The figure shows the discharge pressure/discharge pressure at different drive voltages of a positive displacement pump.
A graph showing the volumetric flow rate characteristics, Figure 3 is a graph showing the discharge pressure/weight flow rate characteristics at high and low altitudes, and Figure 4 shows the discharge pressure/weight flow rate characteristics to explain the variation in the flow rate of the air pump itself.
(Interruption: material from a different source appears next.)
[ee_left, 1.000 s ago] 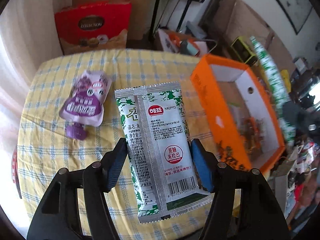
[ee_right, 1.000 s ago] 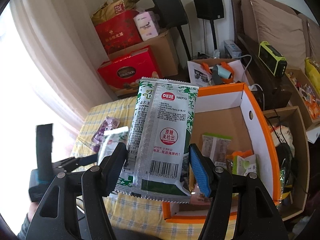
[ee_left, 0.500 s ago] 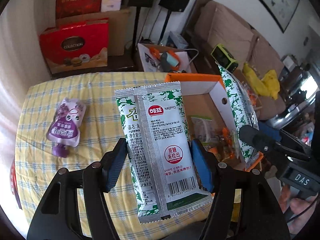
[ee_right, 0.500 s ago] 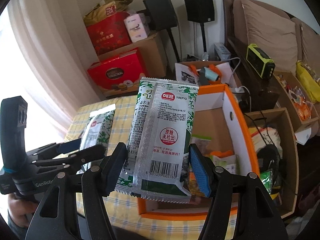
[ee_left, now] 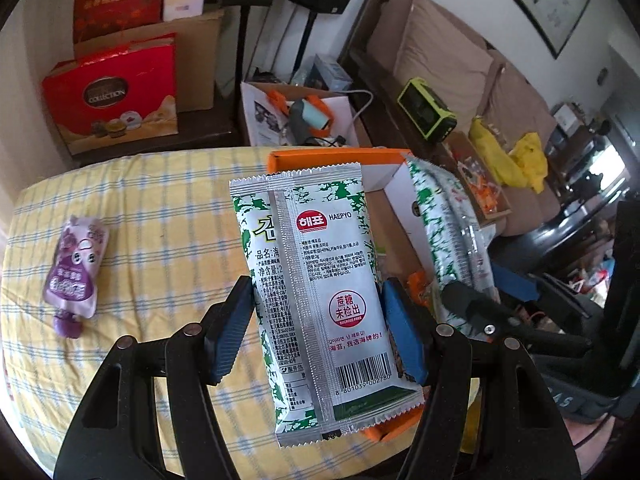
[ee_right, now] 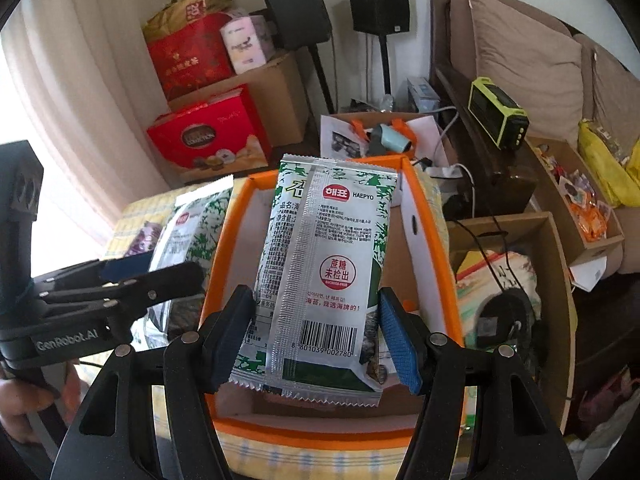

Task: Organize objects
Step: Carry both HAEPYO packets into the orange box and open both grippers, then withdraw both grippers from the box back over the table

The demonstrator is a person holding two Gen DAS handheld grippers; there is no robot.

The graph and FIG. 5 are control circuit diagrams showing an example of a conventional burner air control device, and FIGS. 6 and 7 are control circuit diagrams showing examples of a burner air control device in the present invention. 1...Engine, 3...Exhaust path, 4...Bar 1-
．． 5...Filter, 6...Switching valve, 7...Bypass, 11...Secondary air pump, 12...Air flow path,
22... Air cleaner, 23... Relief valve, 24...
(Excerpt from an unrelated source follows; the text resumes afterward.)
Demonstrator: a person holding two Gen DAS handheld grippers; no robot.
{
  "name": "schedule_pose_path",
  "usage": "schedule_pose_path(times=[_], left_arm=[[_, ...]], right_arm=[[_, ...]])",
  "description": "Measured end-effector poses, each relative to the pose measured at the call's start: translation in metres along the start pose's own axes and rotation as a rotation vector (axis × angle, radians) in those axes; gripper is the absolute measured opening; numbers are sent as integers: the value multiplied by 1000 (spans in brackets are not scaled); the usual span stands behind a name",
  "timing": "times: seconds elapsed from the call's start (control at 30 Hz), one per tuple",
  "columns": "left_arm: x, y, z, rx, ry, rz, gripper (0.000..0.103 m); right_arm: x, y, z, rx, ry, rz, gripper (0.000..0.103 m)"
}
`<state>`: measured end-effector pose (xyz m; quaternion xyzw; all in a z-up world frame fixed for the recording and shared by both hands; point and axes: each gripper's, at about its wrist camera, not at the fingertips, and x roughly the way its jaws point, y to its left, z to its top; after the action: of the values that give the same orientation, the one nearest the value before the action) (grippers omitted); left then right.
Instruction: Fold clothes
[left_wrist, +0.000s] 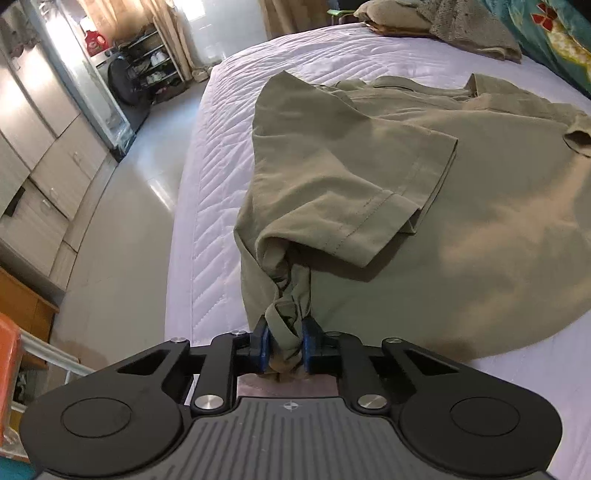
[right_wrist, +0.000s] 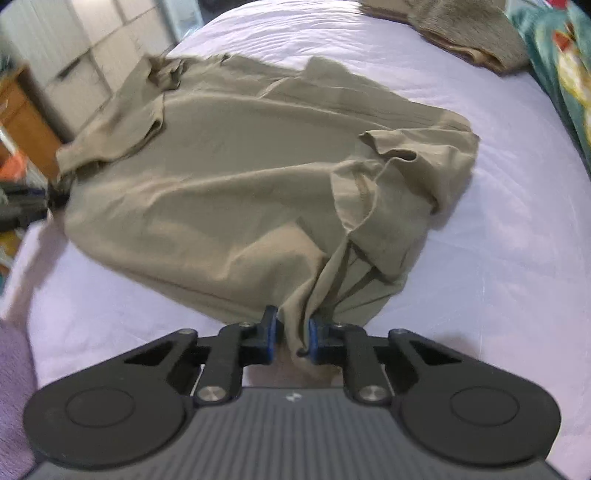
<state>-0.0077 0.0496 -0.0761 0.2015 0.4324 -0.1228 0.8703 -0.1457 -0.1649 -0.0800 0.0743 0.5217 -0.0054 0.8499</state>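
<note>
The black two-finger left gripper (left_wrist: 284, 345) with blue pads has its jaws pinched tight on a twisted bunch of the olive-green short-sleeved cotton shirt (left_wrist: 424, 206), near the bottom hem on that side. The black two-finger right gripper (right_wrist: 291, 338), blue-padded too, pinches another gathered bunch of the same shirt (right_wrist: 229, 177) at its near edge, the cloth drawn into tight pleats running up from the pads.

The shirt lies spread across the pale lilac quilted bedsheet (left_wrist: 221, 155), front or back I cannot tell. In the left wrist view one short sleeve with a stitched cuff is folded over onto the body, just beyond the pinched bunch. In the right wrist view the other sleeve is crumpled on the shirt's right side, and the collar end lies at the far side, towards the top left. The left gripper shows dimly at the left edge of that view, at the shirt's far corner.

Beyond the shirt, near the head of the bed, rests a heap of fuzzy brown-grey blanket (left_wrist: 461, 29), and beside it a teal floral-printed quilt (left_wrist: 554, 48). Left of the bed is a glossy grey tiled floor (left_wrist: 122, 229), a row of pale wardrobe cabinets (left_wrist: 40, 147), and farther off a metal shoe rack (left_wrist: 155, 66) by beige curtains
</note>
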Motion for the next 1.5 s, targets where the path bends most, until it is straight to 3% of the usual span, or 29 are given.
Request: schedule_pose_path(times=[0.23, 0.37, 0.53, 0.63, 0.73, 0.77, 0.87, 0.93, 1.0, 1.03, 1.1, 1.2, 1.27, 1.37, 1.43, 1.5], left_arm=[[-26, 3, 8, -72, 8, -55, 14], [-58, -1, 9, -146, 26, -151, 14], [-97, -18, 0, -212, 95, -252, 14], [-109, -41, -18, -133, 180, -263, 14], [-106, -54, -34, -61, 263, -209, 16], [-108, -54, -36, -50, 270, -185, 21], [-124, -40, -32, -47, 227, -121, 24], [-134, -28, -17, -66, 179, -104, 25], [-138, -19, 5, -85, 134, -104, 33], [-134, -18, 18, -96, 109, -109, 35], [-122, -19, 47, -121, 55, -121, 48], [-86, -26, 86, -140, -9, -100, 57], [-56, -26, 102, -189, -11, -87, 59], [-5, -20, 116, -276, 40, -68, 59], [17, -19, 121, -260, 48, -38, 59], [36, -18, 124, -257, 60, -74, 59]], right_arm=[[-20, -5, 10, -92, 23, 4, 10], [-52, -26, 28, -155, 35, -3, 10], [-80, -58, 30, -233, 154, 16, 10], [-84, -75, 17, -255, 273, 75, 11], [-63, -84, -5, -242, 369, 91, 27], [-59, -90, -10, -215, 374, 71, 36], [-78, -110, -5, -85, 268, 92, 44], [-101, -129, 9, 10, 163, 137, 57], [-113, -144, 33, 88, 72, 139, 72], [-116, -151, 45, 124, 33, 137, 78], [-106, -162, 70, 180, -16, 137, 79], [-70, -169, 97, 240, -43, 106, 79], [-43, -168, 112, 251, -54, 86, 79], [6, -166, 129, 242, 14, 105, 79], [27, -159, 137, 204, 59, 123, 79], [47, -150, 142, 166, 109, 136, 81]])
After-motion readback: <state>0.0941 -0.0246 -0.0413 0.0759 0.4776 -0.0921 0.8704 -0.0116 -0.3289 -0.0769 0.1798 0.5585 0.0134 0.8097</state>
...Flow control valve, 40...Vacuum adjustment valve.

Claims (1)

[Claims] A burner air control device for a diesel exhaust gas purification device, comprising a relief valve and a flow control valve sequentially from upstream in an air flow path that guides air discharged from a positive displacement air pump to a regeneration burner of a diesel particulate filter,
The relief valve includes means for taking in the pressure upstream of the flow control valve and releasing a portion of that pressure so as to maintain it at an absolutely constant pressure, and the flow control valve has means for taking in the pressure upstream of the flow control valve and releasing a portion of the pressure so as to maintain it at an absolutely constant pressure. A burner air control device comprising means for taking in downstream pressure on one side so as to reduce the valve opening area when the pressure decreases, and means on the other side for taking in a constant pressure in opposition thereto.